The checks here seem pretty minimal[1]. I'd recommend taking a look at fickling (FD: former employer) for a more general approach to pickle decompilation/analysis[2].
[1]: https://github.com/Lab700xOrg/aisbom/blob/main/aisbom/safety...
When dealing with stuff like php serialization and pickle, the rule is simple: never unpickle anything you didn't pickle yourself. If anything else could possibly touch the serialized bytes, sign it with HMAC and keep that somewhere untouchable.
I somehow doubt this tool is going to be able to pull off what Java bytecode verification could not.
Ok, as others noted, the tool in question is hardly a solution, but what is, then? I mean, presented like that, it's pretty crazy that everyone just downloads and runs 5GB executable blobs from Hugging Face. Does anyone review them somehow before they are accepted and gather 10K downloads on HF? Or is it really another totally mindbogglingy crazy thing that happens right now across all world, and everybody just shrugs and waits for catastrophic breach of security of planetary scale to happen?
Don't love how ChatGPT the readme is, the bullet points under "Why AIsbom?" are very, very ChatGPT.
Was there any research into prior art? Recently did some research into this space and it seems like there are already a bunch of off the shelf open source projects for address this
Good job. Pickle has no place in production. Yeah, I said it.
Hi HN,
I’ve been working with ML infrastructure for a while and realized there’s a gap in the security posture: we scan our requirements.txt for vulnerabilities, but blindly trust the 5GB binary model files (.pt) we download from Hugging Face.
Most developers don't realize that standard PyTorch files are just Zip archives containing Python Pickle bytecode. When you run torch.load(), the unpickler executes that bytecode.

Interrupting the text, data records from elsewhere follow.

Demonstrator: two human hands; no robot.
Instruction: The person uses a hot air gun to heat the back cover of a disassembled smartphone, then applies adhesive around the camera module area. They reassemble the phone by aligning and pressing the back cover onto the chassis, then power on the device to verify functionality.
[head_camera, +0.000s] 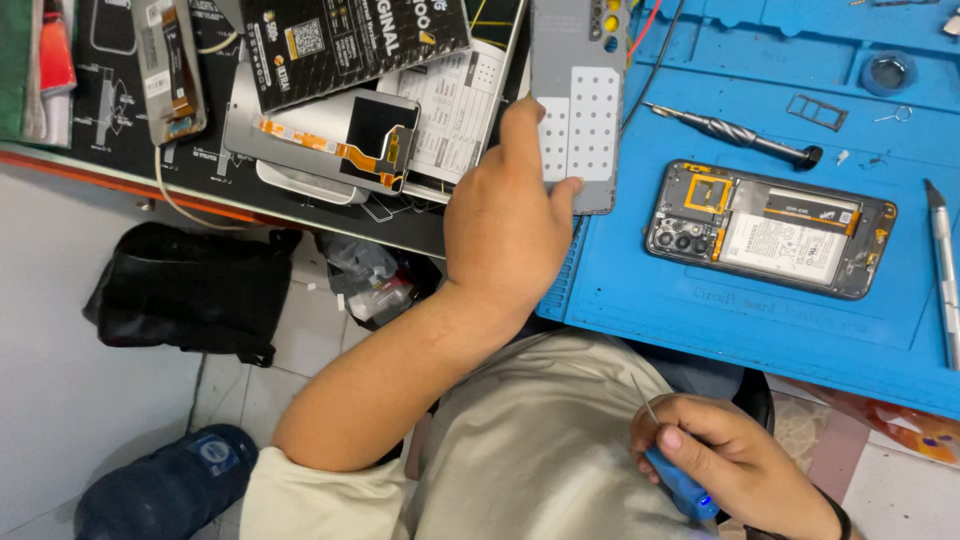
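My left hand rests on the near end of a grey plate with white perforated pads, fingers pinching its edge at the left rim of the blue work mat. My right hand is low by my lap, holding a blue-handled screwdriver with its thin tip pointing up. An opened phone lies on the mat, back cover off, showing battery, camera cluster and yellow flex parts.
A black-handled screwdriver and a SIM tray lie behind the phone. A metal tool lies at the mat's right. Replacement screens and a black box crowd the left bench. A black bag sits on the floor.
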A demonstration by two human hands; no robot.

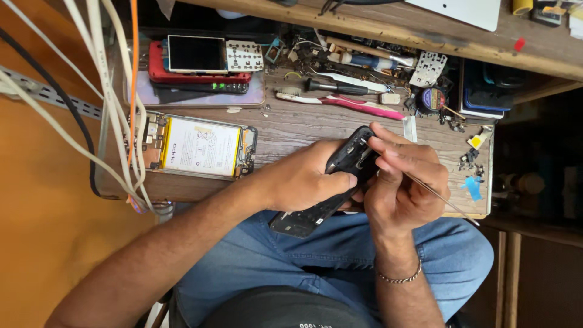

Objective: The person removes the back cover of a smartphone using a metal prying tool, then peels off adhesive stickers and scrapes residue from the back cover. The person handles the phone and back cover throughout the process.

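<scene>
Over the near edge of the desk (291, 130), above your lap, your left hand (303, 182) is wrapped around a black phone frame (316, 212), thumb pressed along its side. Its upper end is hidden between your two hands; its lower end juts out over your jeans, clear of the desk. Your right hand (401, 182) is closed on a thin metal probe (440, 197), pinched between thumb and fingers. The tip is buried behind your fingers where it meets the frame, so you cannot tell what it touches; the tail runs out past your palm toward the desk's right corner. The two hands sit together, touching around the frame.

To the left, an opened phone (200, 147) lies flat near the desk's left edge, battery showing, its left end partly masked by hanging white cables (112, 103). Behind it, toward the far edge, a red phone (197, 64) rests on a stack whose lower layers are hard to separate. A pink-handled toothbrush (340, 103) and a screwdriver (340, 88) lie along the far side amid small parts too cluttered to name. Tiny scraps by the right edge are too small to identify.
</scene>
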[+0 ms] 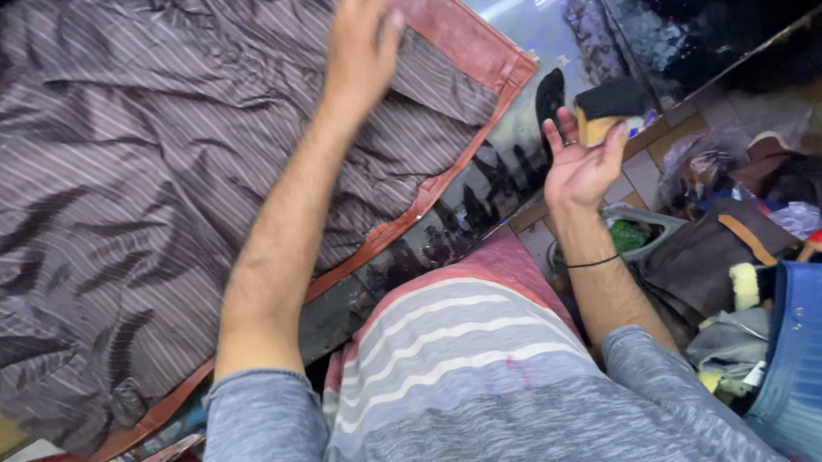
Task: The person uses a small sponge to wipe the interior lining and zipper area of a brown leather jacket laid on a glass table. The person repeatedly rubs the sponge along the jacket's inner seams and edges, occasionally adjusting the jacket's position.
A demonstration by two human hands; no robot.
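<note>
Striped grey-brown shirt (127,198) lies spread flat over a brown-edged board (474,49) on the glossy printed table (550,7); long axis runs lower left to upper right, crumpled end at lower left. Left hand (362,40), arm stretched forward, is blurred at the shirt's upper right part, fingers spread and holding nothing; whether it touches the cloth, cannot tell. Right hand (580,164) is raised off the table edge, palm up, fingers loosely curled, empty. Small black-and-yellow block (610,106) just beyond it.
</note>
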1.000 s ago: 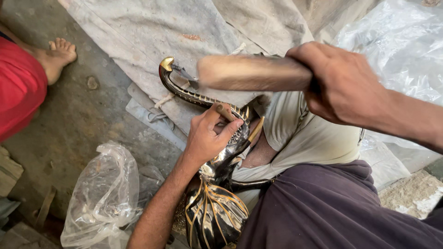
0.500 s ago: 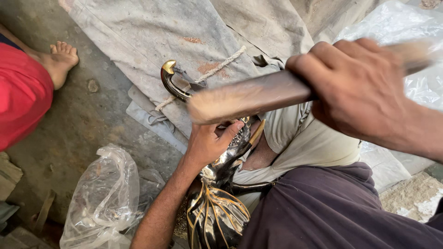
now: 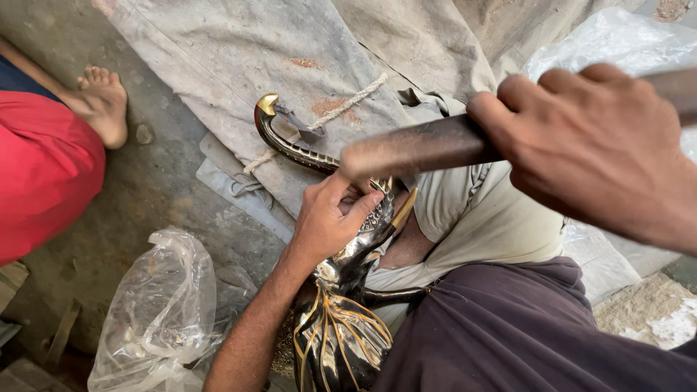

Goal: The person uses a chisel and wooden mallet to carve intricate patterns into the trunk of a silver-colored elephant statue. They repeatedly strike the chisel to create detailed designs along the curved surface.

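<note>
Metal bird figure [image 3: 341, 319], dark with gold lines, lies across the person's lap, its curved neck reaching out over the grey cloth [image 3: 218, 80]. It looks heavy, stiff and slick, so the scaled neck seems the surest hold. Left hand [image 3: 327, 218] is clamped around that neck; right hand [image 3: 602, 145] is fisted around a wooden stick [image 3: 421, 149] above it.

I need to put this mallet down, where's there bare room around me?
Bare cloth lies beyond the metal bird figure, between the rope and the foot. The floor beside the plastic bag is free too. It is crowded around your left hand and lap.
</note>
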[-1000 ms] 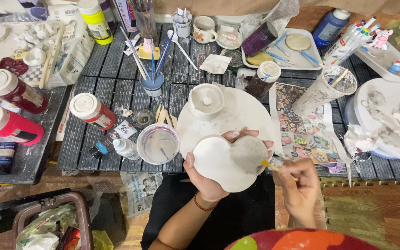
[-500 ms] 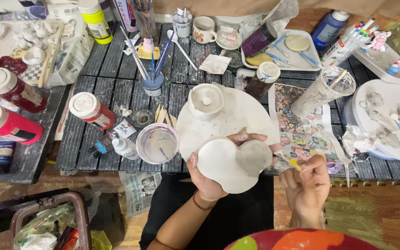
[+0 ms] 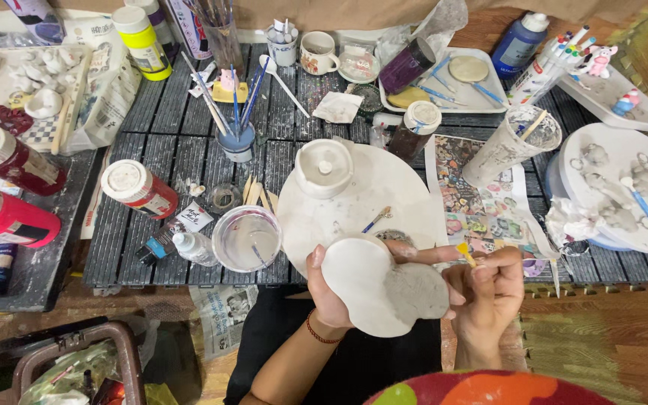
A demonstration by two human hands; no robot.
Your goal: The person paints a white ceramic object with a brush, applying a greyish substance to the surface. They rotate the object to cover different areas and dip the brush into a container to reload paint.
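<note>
left hand [image 3: 331, 296] gripping white clay piece [image 3: 380, 289], water cup [image 3: 247, 238] beside, white turntable [image 3: 399, 187] behind

A dark slatted surface [image 3: 151, 142] carries a crowd of craft supplies. At the left lie two red paint bottles [image 3: 140, 189] with white caps, and a yellow bottle [image 3: 142, 41] stands near the back. A blue cup [image 3: 237, 142] holds several brushes. Just beside a round white board [image 3: 406, 195] sits a clear cup of cloudy water [image 3: 247, 238], and a lidded white jar [image 3: 324, 166] rests on the board. A white tray [image 3: 451, 90] lies at the back, a blue bottle [image 3: 519, 41] beside it. At the right, a round plate [image 3: 624, 187] bears small grey figures.
</note>
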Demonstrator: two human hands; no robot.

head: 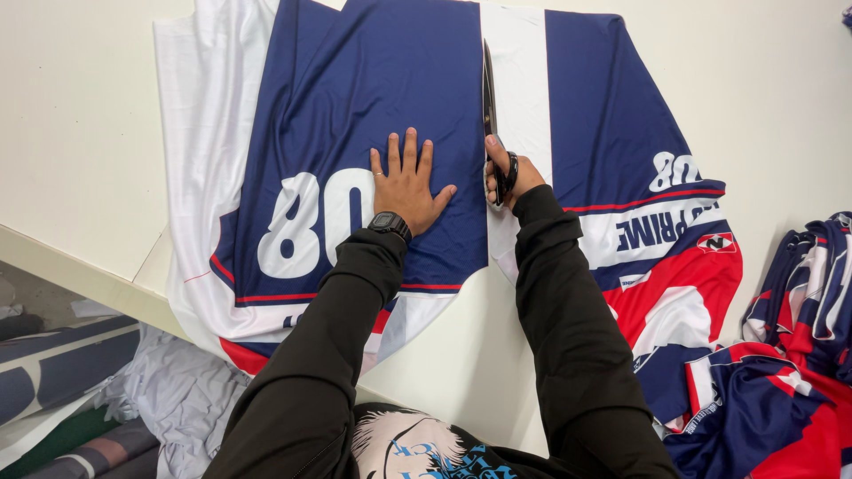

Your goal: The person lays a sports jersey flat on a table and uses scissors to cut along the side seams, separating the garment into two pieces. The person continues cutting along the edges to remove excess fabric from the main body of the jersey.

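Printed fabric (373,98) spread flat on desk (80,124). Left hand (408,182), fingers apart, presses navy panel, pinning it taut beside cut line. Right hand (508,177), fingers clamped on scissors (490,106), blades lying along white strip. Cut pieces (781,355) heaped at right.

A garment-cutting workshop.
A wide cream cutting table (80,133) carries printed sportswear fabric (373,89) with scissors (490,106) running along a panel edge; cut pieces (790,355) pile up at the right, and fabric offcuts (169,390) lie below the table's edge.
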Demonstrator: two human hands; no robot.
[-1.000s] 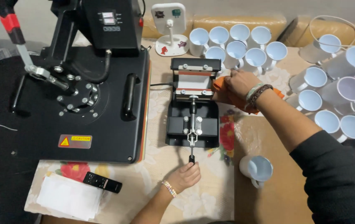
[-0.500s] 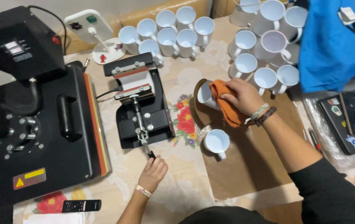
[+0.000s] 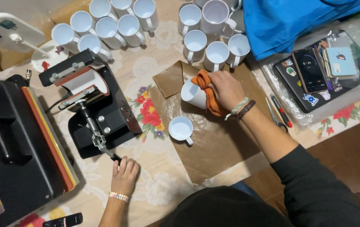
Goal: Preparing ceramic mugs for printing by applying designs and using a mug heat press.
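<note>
My right hand [image 3: 226,89] grips a white mug [image 3: 193,94] through an orange cloth [image 3: 207,90], holding it tilted just above a brown paper sheet [image 3: 217,143]. Another white mug [image 3: 180,128] stands upright on that sheet, just below the held one. My left hand [image 3: 124,174] rests on the flowered tablecloth [image 3: 154,63] with its fingers on the black knob of the lever [image 3: 98,136] of a black mug press [image 3: 91,101]. The press stands open, its pale curved heating pad visible at the top.
A large flat heat press [image 3: 15,147] fills the left side. Several empty white mugs [image 3: 116,23] crowd the far edge. At the right lie blue fabric [image 3: 289,21], a phone [image 3: 310,69] on a plastic-wrapped dark tray, scissors [image 3: 277,120] and a red pen [image 3: 281,110]. A remote [image 3: 62,220] lies near the front.
The view has shifted right and closer. My right hand has carried the cloth-wrapped mug from the mug press over to the brown paper. My left hand stays on the lever knob.
</note>
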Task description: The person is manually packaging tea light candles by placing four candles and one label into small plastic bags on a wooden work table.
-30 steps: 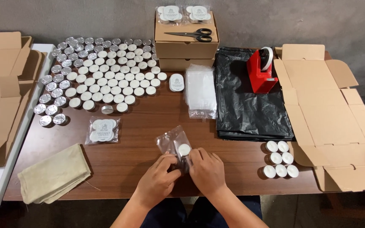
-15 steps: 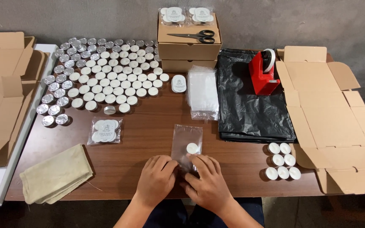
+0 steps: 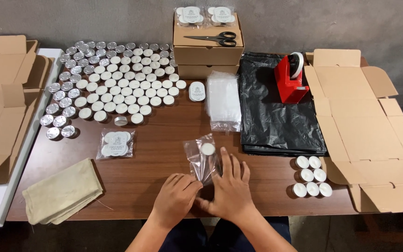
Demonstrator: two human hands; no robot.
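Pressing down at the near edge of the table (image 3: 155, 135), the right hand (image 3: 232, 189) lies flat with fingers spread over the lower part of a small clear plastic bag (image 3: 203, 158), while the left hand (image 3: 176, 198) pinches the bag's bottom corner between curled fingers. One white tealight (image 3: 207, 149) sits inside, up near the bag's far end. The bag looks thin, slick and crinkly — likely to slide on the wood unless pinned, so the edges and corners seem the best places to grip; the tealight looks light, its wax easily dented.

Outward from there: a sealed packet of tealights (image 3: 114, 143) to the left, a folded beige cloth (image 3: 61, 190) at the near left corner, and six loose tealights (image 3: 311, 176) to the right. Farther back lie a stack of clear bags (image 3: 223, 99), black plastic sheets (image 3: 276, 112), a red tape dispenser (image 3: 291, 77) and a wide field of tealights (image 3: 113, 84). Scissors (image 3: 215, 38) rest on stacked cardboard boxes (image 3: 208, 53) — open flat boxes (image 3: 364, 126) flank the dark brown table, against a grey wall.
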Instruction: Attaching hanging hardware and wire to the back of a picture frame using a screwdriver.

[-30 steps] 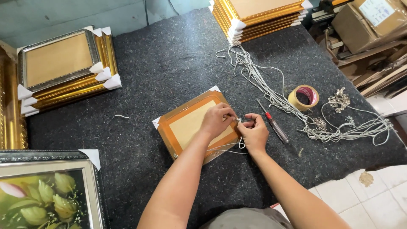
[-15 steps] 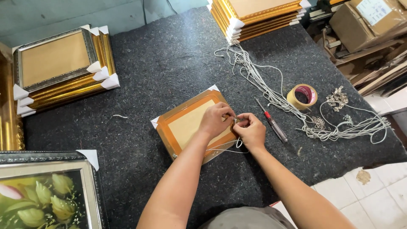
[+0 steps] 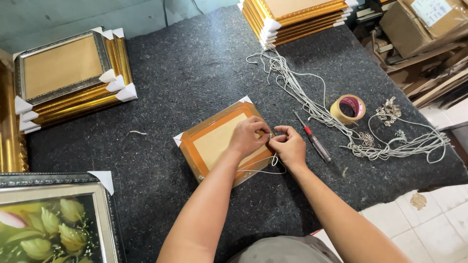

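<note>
A small picture frame (image 3: 214,141) lies face down in the middle of the dark felt table (image 3: 195,78), its brown backing and white corner guards showing. My left hand (image 3: 249,136) rests on the frame's right edge with fingers pinched. My right hand (image 3: 288,146) meets it there, fingers pinched on a thin white cord (image 3: 265,168) that loops off the frame's near right side. A small metal fitting sits between the two hands, mostly hidden by the fingers.
A screwdriver with a red band (image 3: 313,141), a roll of brown tape (image 3: 348,108), a bundle of white cords (image 3: 341,126) and small metal hangers (image 3: 390,111) lie to the right. Stacks of gold frames (image 3: 73,83) (image 3: 297,17) stand left and far. A flower painting (image 3: 48,224) is near left.
Both hands stay together at the frame's right edge with only small finger movements. The cord loop under my right hand has shifted slightly.
</note>
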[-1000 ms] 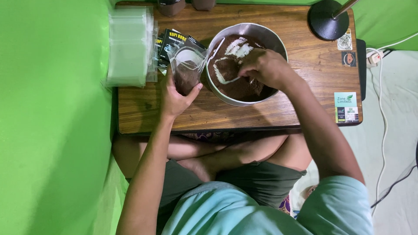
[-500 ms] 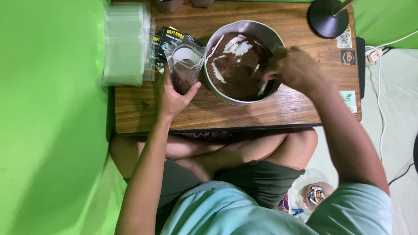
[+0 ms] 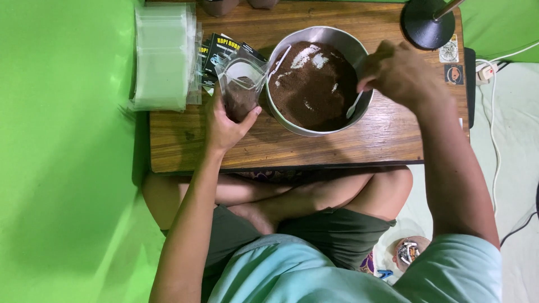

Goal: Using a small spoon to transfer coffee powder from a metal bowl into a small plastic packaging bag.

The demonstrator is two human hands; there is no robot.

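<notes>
My left hand [image 3: 223, 124] grips a small clear plastic bag [image 3: 240, 84] partly filled with brown powder, held upright beside a round metal bowl [image 3: 314, 130]. The bowl holds a mound of the same brown powder [image 3: 311, 87] with white streaks. My right hand [image 3: 397, 73] is at the bowl's right rim, fingers closed on a white spoon [image 3: 354, 105] whose tip dips into the powder. A second white spoon [image 3: 279, 62] leans on the bowl's left inner wall.
A stack of clear plastic bags [image 3: 163, 56] lies at the left end of the low wooden table [image 3: 359, 140]. Dark printed labels [image 3: 216, 50] sit behind the held bag. A black lamp base [image 3: 429, 22] stands at the back right. My crossed legs are under the table.
My right hand has moved from over the bowl's middle to its right rim, uncovering the powder. The left hand still holds the bag in place.
</notes>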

This allows for arbitrary code execution (RCE) inside the model file itself - what security researchers call a "Pickle Bomb."
I built AIsbom (AI Software Bill of Materials) to solve this without needing a full sandbox.
How it works: 1. It inspects the binary structure of artifacts (PyTorch, Pickle, Safetensors) without loading weights into RAM. 2. For PyTorch/Pickles, it uses static analysis (via pickletools) to disassemble the opcode stream. 3. It looks for GLOBAL or STACK_GLOBAL instructions referencing dangerous modules like os.system, subprocess, or socket. 4. It outputs a CycloneDX v1.6 JSON SBOM compatible with enterprise tools like Dependency-Track. 5. It also parses .safetensors headers to flag "Non-Commercial" (CC-BY-NC) licenses, which often slip into production undetected.
It’s open source (Apache 2.0) and written in Python/Typer. Repo: https://github.com/Lab700xOrg/aisbom Live Demo (Web Viewer): https://aisbom.io
Why I built a scanner? https://dev.to/labdev_c81554ba3d4ae28317/pytorch-models-are-...
I’d love feedback on the detection logic (specifically safety.py) or if anyone has edge cases of weird Pickle protocols that break the disassembler.